Transcript/History

My name is Terry, and I live here in Galveston. And we’ve been here about 30 years. And we came moved down here from New Mexico, Santa Fe, New Mexico, outside Santa Fe, up in the mountains outside Santa Fe, had an art gallery. And so we started an art gallery here. My wife and I did and used a lot of the artists that we were working with up in New Mexico down here. And so we had a nice entry into this community because we started the business and people liked what we had. And so we got to know the Galveston community, and that was great. It was very rich. But yeah, Galveston’s I don’t know if it’s the end of a long journey in terms of where I lived, but, you know, I moved to New Mexico, moved to Albuquerque from New York City, and lived there for a couple of years.
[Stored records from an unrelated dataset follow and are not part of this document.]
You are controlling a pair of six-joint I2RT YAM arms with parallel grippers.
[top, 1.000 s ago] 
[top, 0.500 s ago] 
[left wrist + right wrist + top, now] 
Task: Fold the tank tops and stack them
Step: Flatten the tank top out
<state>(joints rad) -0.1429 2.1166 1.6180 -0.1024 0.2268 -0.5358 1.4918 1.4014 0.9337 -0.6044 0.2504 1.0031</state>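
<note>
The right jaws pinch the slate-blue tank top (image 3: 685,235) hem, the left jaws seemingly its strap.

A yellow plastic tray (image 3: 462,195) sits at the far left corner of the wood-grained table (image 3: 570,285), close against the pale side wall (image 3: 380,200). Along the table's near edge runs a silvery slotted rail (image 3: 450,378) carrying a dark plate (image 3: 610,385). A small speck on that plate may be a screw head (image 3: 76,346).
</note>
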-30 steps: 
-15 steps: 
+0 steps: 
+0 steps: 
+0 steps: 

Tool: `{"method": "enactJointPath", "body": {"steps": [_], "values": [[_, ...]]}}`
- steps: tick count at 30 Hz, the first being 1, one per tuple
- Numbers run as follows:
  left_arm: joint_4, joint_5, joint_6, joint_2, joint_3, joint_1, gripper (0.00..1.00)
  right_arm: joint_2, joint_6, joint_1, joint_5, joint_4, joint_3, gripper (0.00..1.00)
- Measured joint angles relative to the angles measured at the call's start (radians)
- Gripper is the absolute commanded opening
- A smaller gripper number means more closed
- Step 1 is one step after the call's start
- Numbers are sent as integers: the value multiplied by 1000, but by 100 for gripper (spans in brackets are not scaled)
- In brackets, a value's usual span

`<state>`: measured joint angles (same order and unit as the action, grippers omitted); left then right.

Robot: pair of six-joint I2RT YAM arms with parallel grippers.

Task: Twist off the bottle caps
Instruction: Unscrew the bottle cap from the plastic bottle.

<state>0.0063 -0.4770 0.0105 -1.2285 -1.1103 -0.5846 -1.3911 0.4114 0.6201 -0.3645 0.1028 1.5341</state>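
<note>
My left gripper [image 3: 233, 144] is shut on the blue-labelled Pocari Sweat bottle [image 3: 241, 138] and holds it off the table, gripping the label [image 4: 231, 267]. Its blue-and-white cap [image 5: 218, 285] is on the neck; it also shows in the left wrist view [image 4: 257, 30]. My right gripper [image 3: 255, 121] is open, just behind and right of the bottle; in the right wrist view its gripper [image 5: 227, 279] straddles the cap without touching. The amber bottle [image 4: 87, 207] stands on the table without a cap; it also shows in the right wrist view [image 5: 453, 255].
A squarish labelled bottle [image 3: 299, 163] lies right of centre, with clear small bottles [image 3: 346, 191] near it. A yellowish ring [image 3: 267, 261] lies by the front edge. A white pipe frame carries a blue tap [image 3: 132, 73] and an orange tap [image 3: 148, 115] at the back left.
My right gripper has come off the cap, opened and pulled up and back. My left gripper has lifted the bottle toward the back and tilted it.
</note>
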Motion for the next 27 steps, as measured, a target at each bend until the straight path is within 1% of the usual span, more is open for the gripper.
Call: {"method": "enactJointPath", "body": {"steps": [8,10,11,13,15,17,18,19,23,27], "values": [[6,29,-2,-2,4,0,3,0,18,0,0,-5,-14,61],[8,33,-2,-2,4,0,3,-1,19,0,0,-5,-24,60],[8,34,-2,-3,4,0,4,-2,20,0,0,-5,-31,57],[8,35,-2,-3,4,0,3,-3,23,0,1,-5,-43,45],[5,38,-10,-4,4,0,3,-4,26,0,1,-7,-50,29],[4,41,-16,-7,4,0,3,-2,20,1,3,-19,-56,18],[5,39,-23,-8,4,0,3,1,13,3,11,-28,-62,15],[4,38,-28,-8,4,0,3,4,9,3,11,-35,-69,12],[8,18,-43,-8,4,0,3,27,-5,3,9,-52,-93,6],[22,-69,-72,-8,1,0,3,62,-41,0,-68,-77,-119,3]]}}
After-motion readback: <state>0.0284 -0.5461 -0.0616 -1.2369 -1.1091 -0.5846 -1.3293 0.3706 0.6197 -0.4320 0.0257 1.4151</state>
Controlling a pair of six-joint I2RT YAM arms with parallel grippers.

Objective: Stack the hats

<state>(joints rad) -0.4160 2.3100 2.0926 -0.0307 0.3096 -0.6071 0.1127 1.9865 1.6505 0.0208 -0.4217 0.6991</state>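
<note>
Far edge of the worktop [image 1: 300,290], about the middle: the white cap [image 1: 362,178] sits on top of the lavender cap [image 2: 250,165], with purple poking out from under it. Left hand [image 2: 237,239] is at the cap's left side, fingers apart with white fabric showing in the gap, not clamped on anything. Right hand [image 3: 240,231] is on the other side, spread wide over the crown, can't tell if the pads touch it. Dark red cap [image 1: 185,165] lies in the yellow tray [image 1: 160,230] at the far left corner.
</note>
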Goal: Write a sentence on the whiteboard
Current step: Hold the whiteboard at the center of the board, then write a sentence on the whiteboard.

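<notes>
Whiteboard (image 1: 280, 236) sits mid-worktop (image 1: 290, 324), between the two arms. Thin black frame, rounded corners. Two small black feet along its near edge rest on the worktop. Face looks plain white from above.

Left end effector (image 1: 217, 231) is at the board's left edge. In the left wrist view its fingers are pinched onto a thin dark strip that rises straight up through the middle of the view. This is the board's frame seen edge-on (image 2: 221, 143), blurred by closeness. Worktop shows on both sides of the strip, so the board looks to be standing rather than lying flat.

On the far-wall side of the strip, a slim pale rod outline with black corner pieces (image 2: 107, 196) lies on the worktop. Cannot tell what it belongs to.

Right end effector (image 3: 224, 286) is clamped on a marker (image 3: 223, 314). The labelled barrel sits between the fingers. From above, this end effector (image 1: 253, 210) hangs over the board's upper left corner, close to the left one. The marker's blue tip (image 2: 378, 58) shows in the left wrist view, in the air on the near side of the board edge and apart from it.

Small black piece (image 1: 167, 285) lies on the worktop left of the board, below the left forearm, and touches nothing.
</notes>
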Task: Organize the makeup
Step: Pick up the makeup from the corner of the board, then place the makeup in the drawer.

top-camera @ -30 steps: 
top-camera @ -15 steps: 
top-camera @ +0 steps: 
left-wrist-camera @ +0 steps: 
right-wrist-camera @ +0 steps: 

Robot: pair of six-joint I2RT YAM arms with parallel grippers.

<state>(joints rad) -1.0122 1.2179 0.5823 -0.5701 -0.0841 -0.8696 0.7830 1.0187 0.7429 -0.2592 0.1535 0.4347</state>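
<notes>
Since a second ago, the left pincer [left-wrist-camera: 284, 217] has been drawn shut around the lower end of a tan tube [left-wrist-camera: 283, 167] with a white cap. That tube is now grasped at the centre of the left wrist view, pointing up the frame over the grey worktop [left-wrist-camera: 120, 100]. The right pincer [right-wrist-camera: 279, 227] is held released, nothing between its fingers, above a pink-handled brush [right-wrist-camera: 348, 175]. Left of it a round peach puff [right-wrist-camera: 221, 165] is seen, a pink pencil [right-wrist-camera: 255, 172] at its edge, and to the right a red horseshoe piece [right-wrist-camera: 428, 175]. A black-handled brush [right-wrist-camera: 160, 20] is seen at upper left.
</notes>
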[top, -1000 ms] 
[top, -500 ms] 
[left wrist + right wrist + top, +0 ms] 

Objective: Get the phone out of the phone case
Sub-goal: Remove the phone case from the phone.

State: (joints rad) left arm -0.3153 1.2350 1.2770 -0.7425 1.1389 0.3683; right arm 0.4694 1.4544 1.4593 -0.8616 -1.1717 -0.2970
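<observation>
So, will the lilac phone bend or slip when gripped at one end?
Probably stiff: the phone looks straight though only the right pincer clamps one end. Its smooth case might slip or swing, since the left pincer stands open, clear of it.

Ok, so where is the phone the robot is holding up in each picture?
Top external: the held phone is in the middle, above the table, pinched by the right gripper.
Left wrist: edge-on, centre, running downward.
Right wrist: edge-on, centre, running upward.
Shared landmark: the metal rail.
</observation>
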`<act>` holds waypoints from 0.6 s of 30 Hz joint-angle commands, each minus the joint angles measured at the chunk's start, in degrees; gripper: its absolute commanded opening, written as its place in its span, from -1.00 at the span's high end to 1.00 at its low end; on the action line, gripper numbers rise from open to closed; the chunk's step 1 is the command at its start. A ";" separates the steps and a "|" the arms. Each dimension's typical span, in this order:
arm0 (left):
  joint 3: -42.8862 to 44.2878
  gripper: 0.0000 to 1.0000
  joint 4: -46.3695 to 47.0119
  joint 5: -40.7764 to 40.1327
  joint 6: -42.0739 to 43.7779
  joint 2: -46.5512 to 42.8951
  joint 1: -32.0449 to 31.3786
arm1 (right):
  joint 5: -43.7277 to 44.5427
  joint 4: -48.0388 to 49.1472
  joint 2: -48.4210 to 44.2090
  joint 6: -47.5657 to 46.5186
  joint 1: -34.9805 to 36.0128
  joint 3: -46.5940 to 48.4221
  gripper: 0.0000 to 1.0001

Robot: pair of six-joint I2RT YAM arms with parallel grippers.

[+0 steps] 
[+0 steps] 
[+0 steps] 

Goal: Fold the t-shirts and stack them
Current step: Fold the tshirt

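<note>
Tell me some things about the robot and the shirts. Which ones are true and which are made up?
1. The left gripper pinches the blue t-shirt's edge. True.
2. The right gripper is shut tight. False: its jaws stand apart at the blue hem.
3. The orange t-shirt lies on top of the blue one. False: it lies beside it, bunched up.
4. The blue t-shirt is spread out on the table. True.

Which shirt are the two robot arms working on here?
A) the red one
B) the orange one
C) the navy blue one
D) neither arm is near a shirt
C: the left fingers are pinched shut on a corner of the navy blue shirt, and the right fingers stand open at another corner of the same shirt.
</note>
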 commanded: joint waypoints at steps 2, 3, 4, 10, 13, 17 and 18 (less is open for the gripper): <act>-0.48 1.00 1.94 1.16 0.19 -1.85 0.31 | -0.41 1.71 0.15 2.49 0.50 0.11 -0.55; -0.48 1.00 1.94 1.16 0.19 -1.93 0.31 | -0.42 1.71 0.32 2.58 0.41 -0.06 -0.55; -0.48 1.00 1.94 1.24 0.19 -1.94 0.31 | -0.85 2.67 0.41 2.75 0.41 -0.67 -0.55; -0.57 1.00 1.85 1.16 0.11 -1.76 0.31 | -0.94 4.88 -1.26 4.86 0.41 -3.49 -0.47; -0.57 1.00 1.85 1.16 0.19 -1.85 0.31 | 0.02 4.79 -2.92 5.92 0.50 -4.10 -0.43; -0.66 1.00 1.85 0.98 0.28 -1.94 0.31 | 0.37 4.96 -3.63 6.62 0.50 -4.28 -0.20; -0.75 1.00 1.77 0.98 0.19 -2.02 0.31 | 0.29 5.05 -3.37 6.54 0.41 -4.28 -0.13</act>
My wife, my then wife was working at the New School of Social Research, and so I had a chance to I was working as a studio artist, then doing sculpture, and we had spent the previous year before moving there. There might. And I was able to do some quite a bit of research on structural systems, which was part of my sculptural work. And so getting New York was a great time just to, just to do studio work, but also while I was there, um, who came in contact with the Gurdjieff community and would sit with them. You know, they had an Upper East Side, they had weekly meetings and you’d go and sit in them in a dark, uh, kind of a dark room. That was, uh, about 90 degrees. They’d overheated and the chairs are really uncomfortable. And, and you’d listen to these, these talks by name. And I think his name was he was a student of Gurdjieff. And once, while he’d show up and play the piano, it was you know, it was part of spiritual work. I mean, it seems like pretty much everywhere I’ve been the kind of the one thing in common, it’s been the spiritual references are art and spiritual. The two things, um, um, so prior to, prior to going. So I came here from New Mexico prior to that in New York, prior to that. Cambridge.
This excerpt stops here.